## [Exercise aim]
The required output is the exact run of lines below that opens at the line with "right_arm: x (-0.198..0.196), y" and closes at the line with "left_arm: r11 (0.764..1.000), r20".

## [Entries provided]
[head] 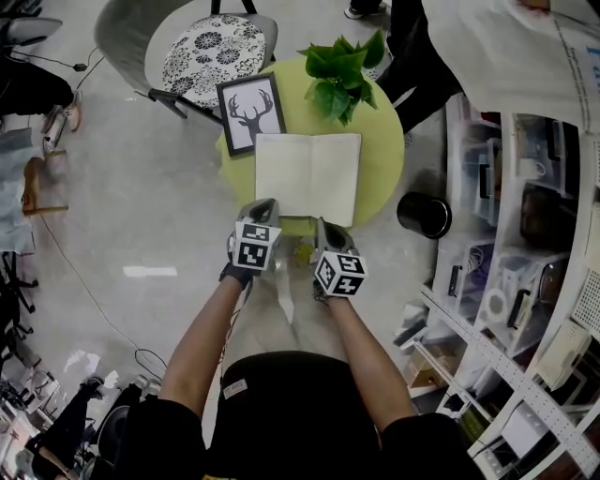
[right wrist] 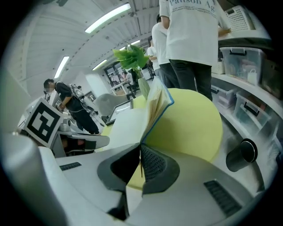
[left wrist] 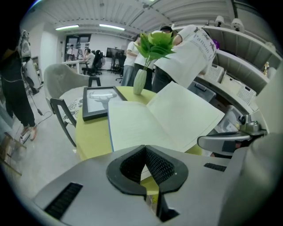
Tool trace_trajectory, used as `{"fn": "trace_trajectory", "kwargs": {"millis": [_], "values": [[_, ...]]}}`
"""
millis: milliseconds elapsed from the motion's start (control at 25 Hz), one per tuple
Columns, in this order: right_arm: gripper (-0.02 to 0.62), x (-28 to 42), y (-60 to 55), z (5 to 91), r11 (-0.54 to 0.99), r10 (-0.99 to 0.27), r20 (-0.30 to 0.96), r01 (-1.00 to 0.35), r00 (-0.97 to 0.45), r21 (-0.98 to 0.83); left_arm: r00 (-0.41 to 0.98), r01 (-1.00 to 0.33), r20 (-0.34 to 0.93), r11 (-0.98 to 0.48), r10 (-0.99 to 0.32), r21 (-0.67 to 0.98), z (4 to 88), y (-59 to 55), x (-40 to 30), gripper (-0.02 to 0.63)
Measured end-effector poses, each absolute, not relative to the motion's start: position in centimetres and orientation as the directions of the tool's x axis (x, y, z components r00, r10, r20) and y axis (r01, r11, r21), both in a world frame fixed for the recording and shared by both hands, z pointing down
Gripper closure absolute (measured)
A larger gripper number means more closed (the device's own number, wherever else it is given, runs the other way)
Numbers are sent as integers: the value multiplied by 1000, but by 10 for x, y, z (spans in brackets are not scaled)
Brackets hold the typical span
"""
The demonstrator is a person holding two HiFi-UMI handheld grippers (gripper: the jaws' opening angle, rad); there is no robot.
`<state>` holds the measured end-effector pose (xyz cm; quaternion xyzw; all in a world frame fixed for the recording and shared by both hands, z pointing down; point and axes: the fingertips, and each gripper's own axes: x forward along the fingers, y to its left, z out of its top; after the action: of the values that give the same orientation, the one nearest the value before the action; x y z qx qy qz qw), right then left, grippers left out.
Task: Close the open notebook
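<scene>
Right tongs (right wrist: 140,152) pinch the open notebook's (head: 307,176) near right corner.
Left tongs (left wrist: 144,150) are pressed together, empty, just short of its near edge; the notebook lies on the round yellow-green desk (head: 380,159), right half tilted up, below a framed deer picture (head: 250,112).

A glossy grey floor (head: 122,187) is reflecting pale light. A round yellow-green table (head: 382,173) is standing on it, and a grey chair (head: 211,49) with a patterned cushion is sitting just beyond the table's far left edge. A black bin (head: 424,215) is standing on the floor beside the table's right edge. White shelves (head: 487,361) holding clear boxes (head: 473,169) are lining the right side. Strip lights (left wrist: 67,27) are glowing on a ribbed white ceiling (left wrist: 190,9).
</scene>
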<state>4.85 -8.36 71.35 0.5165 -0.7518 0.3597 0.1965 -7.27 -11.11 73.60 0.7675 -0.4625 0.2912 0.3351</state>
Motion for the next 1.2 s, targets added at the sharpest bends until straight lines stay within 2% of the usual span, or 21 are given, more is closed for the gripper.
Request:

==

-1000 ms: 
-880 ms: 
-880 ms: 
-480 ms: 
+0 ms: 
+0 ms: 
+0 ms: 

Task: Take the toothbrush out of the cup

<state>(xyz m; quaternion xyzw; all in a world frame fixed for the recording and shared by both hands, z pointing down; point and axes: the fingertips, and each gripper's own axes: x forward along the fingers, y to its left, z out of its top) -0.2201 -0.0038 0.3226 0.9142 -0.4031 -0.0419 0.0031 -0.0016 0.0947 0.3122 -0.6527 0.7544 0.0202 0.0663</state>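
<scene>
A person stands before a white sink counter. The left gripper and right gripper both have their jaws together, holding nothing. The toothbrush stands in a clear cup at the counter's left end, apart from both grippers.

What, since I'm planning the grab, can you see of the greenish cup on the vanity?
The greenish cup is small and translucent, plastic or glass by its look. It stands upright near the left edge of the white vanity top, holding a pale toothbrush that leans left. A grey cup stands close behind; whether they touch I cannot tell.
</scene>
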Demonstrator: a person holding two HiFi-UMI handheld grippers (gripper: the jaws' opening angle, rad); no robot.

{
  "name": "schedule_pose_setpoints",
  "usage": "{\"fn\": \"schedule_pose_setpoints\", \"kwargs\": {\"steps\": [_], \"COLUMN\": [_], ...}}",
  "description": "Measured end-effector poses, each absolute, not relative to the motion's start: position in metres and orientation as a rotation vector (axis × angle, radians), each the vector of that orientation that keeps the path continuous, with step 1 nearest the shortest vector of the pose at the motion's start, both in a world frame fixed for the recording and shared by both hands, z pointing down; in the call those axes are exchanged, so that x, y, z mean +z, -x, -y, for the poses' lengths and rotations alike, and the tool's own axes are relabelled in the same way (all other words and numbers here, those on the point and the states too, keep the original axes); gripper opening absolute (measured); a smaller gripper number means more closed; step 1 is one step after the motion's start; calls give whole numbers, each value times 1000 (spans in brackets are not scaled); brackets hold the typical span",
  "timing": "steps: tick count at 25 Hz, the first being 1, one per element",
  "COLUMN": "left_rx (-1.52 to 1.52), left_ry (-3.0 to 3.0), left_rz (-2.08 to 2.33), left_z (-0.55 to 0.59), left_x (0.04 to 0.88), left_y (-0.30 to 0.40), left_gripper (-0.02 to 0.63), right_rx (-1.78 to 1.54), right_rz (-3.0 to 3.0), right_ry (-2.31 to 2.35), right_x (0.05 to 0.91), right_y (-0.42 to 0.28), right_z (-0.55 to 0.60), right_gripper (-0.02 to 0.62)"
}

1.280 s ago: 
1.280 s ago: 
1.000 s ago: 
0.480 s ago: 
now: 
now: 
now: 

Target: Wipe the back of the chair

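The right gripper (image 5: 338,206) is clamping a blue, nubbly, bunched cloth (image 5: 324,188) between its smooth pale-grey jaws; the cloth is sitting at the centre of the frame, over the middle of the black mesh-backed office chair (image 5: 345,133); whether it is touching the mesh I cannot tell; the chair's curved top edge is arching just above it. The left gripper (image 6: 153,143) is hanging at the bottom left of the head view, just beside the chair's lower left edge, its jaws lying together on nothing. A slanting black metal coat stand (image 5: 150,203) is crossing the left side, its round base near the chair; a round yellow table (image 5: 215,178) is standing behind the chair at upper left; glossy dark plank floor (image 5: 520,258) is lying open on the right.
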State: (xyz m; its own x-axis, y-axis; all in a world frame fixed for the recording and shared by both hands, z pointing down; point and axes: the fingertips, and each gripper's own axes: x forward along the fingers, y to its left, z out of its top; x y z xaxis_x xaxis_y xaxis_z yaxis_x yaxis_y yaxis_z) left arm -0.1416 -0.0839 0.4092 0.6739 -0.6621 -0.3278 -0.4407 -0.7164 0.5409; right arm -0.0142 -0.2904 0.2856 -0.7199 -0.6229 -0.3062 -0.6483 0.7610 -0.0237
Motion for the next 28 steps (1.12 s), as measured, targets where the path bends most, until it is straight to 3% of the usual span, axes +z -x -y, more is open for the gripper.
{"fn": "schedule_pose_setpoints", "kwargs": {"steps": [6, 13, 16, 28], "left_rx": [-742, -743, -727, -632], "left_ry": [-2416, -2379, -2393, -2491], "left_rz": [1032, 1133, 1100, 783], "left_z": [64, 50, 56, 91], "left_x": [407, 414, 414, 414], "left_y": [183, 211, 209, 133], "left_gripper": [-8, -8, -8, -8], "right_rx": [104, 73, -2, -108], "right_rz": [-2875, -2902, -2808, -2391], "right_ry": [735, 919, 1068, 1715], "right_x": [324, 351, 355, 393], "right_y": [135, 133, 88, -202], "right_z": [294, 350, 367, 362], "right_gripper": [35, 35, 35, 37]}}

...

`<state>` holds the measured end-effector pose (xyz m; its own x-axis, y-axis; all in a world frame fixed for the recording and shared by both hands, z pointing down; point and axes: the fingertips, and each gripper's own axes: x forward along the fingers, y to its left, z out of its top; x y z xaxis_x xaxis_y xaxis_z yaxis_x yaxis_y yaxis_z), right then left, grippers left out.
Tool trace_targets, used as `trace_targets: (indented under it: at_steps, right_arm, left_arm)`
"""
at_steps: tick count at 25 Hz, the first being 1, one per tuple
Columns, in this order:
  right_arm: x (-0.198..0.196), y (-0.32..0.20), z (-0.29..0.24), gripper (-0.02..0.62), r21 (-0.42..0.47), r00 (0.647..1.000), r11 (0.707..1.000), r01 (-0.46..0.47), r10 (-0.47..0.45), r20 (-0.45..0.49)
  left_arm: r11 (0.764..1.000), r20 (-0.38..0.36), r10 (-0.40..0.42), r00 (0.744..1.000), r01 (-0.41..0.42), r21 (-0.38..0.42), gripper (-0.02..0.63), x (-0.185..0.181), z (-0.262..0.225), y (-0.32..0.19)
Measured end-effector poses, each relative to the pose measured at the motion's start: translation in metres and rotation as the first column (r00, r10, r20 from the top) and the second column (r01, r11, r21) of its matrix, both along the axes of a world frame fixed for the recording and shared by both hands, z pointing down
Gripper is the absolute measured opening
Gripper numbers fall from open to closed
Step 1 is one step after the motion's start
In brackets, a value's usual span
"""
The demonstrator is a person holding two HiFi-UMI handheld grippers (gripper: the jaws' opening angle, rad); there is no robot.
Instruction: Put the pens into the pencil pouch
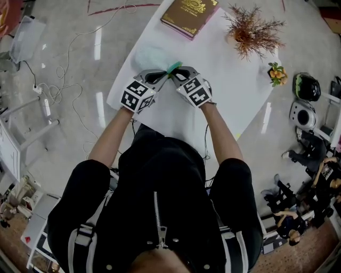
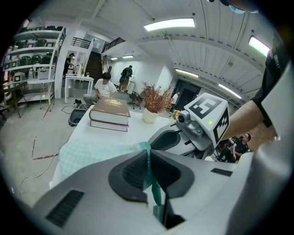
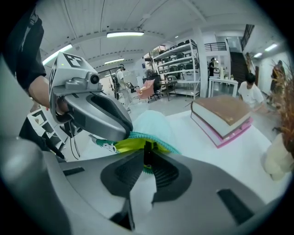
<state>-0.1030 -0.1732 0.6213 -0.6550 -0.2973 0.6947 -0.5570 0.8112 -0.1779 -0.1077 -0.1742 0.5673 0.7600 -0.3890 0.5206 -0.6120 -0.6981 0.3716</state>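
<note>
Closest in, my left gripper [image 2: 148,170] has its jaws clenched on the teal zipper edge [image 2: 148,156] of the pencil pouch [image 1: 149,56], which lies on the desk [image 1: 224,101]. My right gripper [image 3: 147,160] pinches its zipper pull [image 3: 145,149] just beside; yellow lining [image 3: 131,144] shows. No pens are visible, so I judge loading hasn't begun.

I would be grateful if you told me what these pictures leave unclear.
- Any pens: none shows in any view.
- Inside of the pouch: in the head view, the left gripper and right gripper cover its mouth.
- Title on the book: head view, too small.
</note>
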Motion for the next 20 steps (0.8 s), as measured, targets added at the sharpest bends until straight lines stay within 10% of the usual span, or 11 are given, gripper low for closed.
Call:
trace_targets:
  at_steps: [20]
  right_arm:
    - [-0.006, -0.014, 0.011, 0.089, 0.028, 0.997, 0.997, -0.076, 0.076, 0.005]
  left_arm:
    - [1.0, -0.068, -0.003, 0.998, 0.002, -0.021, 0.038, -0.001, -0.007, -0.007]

## [Written response]
  right_arm: x (-0.198..0.196), y (-0.32..0.20), z (-0.29..0.24), gripper (-0.02..0.62), r21 (-0.42..0.47), r00 (0.647..1.000), r11 (0.707..1.000), r01 (-0.46..0.47), r10 (-0.47..0.45), r20 (-0.45..0.49)
  left_arm: r11 (0.764..1.000), r20 (-0.38..0.36), r10 (-0.40..0.42), r00 (0.744..1.000), r01 (-0.41..0.42), r21 (-0.38..0.42), gripper (-0.02..0.63), x (-0.185..0.181), z (-0.262..0.225), y (-0.32..0.19)

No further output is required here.